▸ TASK STATEMENT: All lines of the material that contain "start" must be copied out.

▸ DATA BELOW:
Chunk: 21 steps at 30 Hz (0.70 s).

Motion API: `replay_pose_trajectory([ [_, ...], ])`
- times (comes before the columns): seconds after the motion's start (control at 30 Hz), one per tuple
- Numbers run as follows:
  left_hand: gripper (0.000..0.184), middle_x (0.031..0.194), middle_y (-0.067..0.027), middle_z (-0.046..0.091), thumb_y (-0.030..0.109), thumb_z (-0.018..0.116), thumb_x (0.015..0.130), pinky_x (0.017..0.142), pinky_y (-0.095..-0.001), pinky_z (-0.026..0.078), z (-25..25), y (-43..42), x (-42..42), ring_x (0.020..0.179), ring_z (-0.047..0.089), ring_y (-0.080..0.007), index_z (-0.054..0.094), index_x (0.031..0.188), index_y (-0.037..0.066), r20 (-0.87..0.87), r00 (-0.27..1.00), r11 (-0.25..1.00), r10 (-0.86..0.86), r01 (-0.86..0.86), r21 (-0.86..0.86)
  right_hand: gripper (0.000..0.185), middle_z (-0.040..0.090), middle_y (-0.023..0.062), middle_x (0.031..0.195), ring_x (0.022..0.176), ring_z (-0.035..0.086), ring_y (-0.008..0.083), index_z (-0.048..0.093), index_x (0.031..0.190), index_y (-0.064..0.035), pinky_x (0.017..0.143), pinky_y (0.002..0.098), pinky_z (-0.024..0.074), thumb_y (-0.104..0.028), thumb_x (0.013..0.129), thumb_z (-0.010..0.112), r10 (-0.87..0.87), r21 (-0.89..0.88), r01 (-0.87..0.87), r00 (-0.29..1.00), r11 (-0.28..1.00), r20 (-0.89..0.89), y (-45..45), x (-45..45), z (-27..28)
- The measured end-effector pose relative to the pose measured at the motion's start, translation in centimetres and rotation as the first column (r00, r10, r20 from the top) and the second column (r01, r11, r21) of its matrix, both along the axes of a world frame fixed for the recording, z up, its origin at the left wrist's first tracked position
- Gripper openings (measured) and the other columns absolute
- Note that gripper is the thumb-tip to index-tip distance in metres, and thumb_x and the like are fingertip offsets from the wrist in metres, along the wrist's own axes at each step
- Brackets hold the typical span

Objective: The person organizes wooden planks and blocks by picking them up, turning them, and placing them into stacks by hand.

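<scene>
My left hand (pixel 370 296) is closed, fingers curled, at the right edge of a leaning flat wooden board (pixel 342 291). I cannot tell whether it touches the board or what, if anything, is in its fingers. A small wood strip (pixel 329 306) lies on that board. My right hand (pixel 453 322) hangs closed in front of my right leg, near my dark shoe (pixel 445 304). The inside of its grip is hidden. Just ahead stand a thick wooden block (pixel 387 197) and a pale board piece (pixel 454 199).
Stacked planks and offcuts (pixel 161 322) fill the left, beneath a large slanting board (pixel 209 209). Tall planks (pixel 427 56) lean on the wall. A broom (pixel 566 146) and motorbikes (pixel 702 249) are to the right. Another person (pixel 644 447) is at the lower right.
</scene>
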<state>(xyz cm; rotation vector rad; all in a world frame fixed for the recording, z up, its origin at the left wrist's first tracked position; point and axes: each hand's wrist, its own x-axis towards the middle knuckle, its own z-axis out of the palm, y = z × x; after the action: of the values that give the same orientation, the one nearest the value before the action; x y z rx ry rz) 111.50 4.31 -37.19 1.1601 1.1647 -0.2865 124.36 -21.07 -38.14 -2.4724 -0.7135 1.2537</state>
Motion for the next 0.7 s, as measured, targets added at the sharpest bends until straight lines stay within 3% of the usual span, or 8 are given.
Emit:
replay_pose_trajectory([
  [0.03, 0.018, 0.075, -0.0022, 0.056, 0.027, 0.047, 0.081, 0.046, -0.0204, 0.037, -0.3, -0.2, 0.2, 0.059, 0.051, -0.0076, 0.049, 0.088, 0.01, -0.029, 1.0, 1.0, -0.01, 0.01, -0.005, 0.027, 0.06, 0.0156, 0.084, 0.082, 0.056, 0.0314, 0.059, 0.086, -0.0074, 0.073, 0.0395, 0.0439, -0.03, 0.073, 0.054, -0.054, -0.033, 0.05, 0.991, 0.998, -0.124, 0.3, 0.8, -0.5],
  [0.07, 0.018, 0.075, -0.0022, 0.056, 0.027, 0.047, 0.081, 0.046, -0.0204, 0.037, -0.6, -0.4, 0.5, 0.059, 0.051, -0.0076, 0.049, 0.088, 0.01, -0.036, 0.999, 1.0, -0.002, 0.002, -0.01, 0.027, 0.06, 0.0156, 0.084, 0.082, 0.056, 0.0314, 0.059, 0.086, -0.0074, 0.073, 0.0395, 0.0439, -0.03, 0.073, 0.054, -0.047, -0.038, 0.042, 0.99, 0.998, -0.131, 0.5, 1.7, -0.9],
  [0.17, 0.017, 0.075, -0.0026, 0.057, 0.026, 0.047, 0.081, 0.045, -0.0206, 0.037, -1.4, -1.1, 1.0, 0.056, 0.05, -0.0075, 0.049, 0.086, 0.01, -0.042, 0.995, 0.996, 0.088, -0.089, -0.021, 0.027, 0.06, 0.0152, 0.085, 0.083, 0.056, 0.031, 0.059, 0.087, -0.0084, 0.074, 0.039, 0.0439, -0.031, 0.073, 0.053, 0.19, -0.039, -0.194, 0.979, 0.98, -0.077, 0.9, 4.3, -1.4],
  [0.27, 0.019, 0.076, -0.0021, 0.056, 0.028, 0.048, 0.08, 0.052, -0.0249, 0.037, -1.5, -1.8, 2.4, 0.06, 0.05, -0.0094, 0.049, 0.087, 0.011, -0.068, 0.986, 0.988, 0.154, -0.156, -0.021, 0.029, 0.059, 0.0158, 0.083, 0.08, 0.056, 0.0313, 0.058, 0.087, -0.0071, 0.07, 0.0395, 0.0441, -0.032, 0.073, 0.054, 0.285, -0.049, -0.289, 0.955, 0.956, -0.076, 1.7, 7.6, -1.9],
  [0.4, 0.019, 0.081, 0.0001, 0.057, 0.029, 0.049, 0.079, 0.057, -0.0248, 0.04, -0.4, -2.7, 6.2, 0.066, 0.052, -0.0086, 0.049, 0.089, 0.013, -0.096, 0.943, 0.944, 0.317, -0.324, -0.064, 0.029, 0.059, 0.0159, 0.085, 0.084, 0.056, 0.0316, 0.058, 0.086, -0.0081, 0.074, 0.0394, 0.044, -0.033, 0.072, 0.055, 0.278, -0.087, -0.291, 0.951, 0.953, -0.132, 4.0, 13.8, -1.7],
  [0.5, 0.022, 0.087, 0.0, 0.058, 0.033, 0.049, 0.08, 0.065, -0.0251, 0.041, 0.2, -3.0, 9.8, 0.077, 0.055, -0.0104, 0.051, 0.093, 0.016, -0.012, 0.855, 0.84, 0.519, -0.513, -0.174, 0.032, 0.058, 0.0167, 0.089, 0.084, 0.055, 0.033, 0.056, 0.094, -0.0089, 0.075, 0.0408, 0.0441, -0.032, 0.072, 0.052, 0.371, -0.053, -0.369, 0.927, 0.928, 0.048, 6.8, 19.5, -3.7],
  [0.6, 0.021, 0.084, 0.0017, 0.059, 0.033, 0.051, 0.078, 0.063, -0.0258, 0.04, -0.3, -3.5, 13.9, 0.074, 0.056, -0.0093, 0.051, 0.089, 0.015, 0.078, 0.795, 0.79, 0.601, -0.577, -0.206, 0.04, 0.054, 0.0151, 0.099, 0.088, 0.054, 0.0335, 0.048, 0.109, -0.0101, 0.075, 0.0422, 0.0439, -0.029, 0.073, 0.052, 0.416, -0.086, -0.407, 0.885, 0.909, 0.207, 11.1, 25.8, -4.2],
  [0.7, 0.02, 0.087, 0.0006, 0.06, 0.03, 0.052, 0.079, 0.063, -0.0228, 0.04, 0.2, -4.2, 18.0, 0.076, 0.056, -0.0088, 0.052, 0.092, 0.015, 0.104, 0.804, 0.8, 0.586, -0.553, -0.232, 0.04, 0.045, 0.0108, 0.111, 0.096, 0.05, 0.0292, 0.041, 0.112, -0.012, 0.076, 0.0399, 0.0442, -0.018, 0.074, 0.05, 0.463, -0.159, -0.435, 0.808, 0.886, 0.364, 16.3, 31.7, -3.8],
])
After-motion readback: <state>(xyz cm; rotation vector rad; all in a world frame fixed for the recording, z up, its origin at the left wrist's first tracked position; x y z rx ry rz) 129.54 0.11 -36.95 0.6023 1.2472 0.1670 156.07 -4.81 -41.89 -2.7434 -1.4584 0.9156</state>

▸ RESULT OF THE TASK:
- times (comes before the columns): seconds after the motion's start (control at 30 Hz), one per tuple
- The measured end-effector pose relative to the pose measured at the motion's start, translation in centimetres and rotation as the first column (r00, r10, r20 from the top) and the second column (r01, r11, r21) of its matrix, both along the axes of a world frame fixed for the recording, z up, its origin at the left wrist's first tracked position

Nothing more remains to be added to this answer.